Division of Nephrology, Stellenbosch University and Tygerberg Hospital, Cape Town, South Africa.
Department of Anatomical Pathology, Stellenbosch University and Tygerberg Hospital, Cape Town, South Africa.
BMC Nephrol. 2019 Nov 9;20(1):406. doi: 10.1186/s12882-019-1601-x.
Kidney disease is a serious manifestation of systemic amyloidosis and a major cause of morbidity and mortality. Tuberculosis (TB) occurs up to 27 times more commonly in human immunodeficiency virus (HIV) infected patients and is also an important cause of renal amyloid; there are however no reports of renal amyloidosis in South Africa in the HIV era.
This was a retrospective record review of cases of amyloidosis diagnosed on renal biopsies at our tertiary referral hospital between January 1985 and December 2016.
Forty-six cases of amyloidosis were identified over the study period. The calculated biopsy prevalence was 1.38 per 100 non-transplant renal biopsies (95% Confidence Interval 1.02-1.86). AL amyloidosis was identified in 26 (57%) cases and AA in 20 (43%). The median age at presentation was 51 years and 52% of cases were female.

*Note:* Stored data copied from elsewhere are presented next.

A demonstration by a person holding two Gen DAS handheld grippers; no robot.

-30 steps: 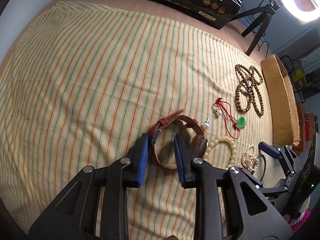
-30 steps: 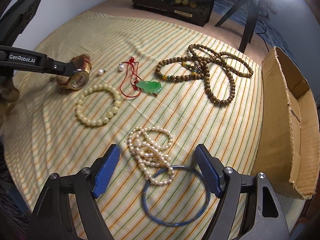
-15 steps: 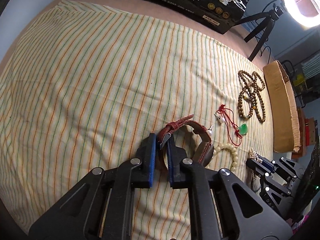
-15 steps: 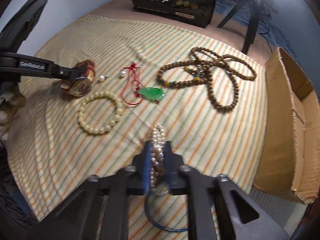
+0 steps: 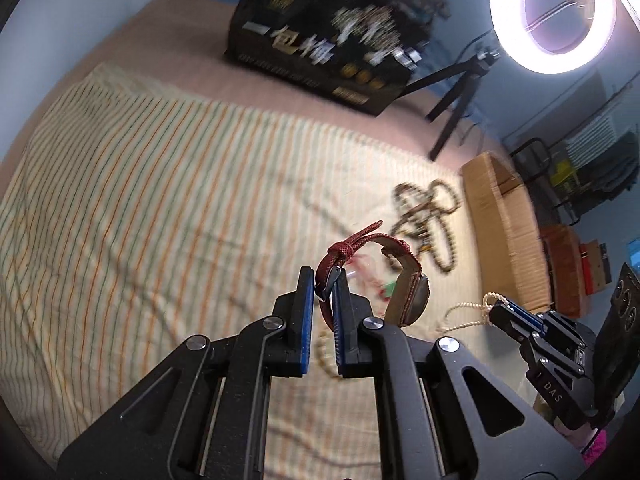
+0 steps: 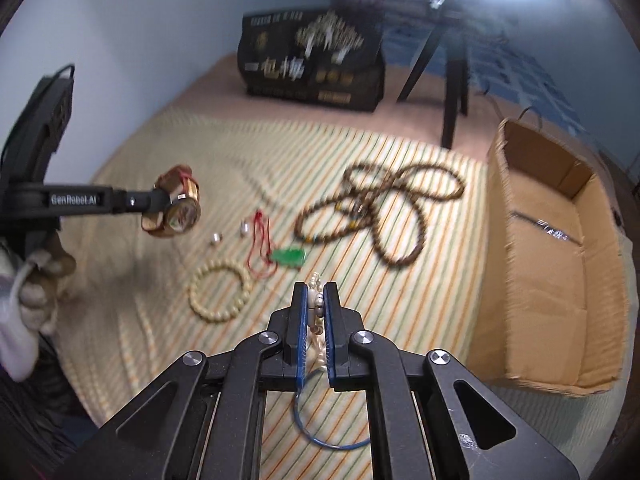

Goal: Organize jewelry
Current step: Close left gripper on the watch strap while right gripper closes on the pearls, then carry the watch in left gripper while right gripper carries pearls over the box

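cloth (image 5: 160,208): cream, orange and green stripes
watch (image 5: 404,280): red strap
pendant (image 6: 289,257): green, red cord
bangle (image 6: 320,438): blue
beads (image 6: 380,208): brown
bracelet (image 6: 218,292): cream
box (image 6: 560,264): tan cardboard

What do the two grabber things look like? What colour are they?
Both are black. The left gripper and the right gripper each have two flat fingers lined with blue pads, angular arms with cut-out openings, and round silver bolts. White lettering on the left one's side reads GenRobot.AI.
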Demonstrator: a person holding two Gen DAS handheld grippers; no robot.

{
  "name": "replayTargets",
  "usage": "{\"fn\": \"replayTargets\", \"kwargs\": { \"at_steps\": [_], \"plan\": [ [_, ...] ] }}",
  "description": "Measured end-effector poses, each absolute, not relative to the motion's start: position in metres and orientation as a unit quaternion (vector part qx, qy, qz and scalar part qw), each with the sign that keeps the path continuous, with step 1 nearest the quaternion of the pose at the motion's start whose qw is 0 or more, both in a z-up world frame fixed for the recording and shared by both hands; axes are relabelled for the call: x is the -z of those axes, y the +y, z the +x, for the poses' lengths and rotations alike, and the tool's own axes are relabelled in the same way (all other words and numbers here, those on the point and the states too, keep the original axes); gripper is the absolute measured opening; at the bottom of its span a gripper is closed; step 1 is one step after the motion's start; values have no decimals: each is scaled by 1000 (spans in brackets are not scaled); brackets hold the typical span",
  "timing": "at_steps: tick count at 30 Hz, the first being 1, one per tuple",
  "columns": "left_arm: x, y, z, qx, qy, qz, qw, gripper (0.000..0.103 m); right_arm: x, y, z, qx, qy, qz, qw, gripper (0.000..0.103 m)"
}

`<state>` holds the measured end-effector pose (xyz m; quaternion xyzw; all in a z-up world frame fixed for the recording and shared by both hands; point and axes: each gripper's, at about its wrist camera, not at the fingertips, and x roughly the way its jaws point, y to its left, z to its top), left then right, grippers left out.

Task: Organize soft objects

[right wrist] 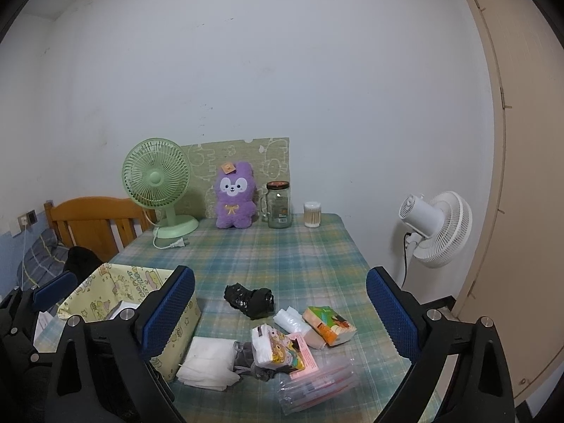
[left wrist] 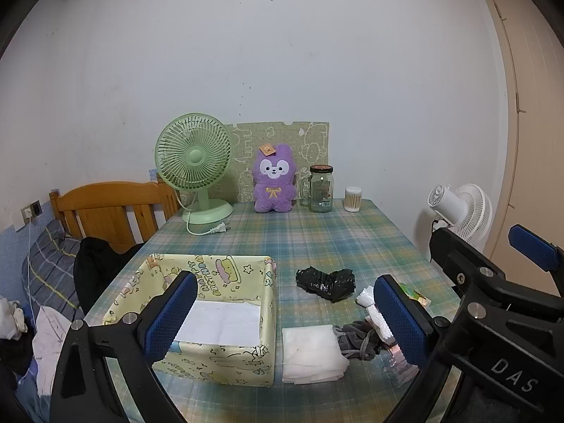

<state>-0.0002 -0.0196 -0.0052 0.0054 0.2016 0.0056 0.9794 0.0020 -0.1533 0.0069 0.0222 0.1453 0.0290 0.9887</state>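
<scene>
A yellow cartoon-print fabric box point(left wrist: 225, 349) point(right wrist: 109, 282) stands at the table's front left with white paper inside. To its right lie a folded white cloth point(left wrist: 312, 354) point(right wrist: 208, 359), a grey drawstring pouch point(left wrist: 359, 340) point(right wrist: 252, 359), a crumpled black bag point(left wrist: 326, 282) point(right wrist: 250, 299), tissue packs point(right wrist: 278, 349) point(right wrist: 329, 324) and a clear plastic sleeve point(right wrist: 317, 384). My left gripper point(left wrist: 285, 313) is open and empty above the box and cloth. My right gripper point(right wrist: 282, 310) is open and empty above the pile; it also shows in the left wrist view point(left wrist: 493, 268).
At the back of the plaid table point(right wrist: 282, 253) stand a green fan point(left wrist: 195, 169) with loose plug, a purple plush bunny point(left wrist: 274, 179), a glass jar point(left wrist: 320, 190) and a cotton-swab tub point(left wrist: 352, 199). A bed with clothes lies left. A white fan point(right wrist: 437, 227) stands right.
</scene>
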Motion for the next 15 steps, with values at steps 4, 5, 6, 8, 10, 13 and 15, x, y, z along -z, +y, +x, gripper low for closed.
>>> {"fn": "replayTargets", "kwargs": {
  "at_steps": [4, 5, 6, 8, 10, 13, 15],
  "plan": [
    [8, -21, 4, -3, 206, 5, 978, 101, -6, -153, 5, -28, 148, 22, 988, 99],
    [9, -22, 5, -2, 207, 5, 978, 101, -5, -153, 5, -27, 149, 22, 988, 99],
    [10, -22, 5, -1, 208, 4, 978, 101, -4, -153, 6, -27, 150, 22, 988, 99],
    [13, -22, 7, 1, 211, 4, 977, 101, -3, -153, 7, -26, 152, 21, 988, 99],
    [16, -23, 9, 6, 214, 1, 977, 101, -1, -153, 8, -25, 155, 20, 987, 99],
    [19, -25, 10, 15, 219, -1, 976, 101, 3, -154, 10, -27, 158, 21, 987, 99],
    [22, -27, 12, 17, 222, -1, 975, 101, 5, -155, 12, -28, 159, 21, 987, 99]
  ]
}}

Patients with AA amyloidosis were significantly younger compared to their AL counterparts (age 42 years vs. 58 years, p = < 0.001) and were all significantly non-white. The main clinical presentation was nephrotic syndrome (85%) and 52% of cases also had a serum creatinine value of greater than 120 μmol/L. Of the 20 cases of AA amyloidosis, 12 (60%) were associated with tuberculosis. HIV infection was noted in only two (10%) of the 20 AA cases. Median survival after diagnosis was 2 months.
Amyloidosis is a rare cause of kidney disease and typically presents with nephrotic syndrome. A similar number of AA and AL types were observed, and outcomes are worse in cases of AA amyloid. While TB remains the major underlying disease in this type, HIV infection was infrequent in cases of AA renal amyloidosis.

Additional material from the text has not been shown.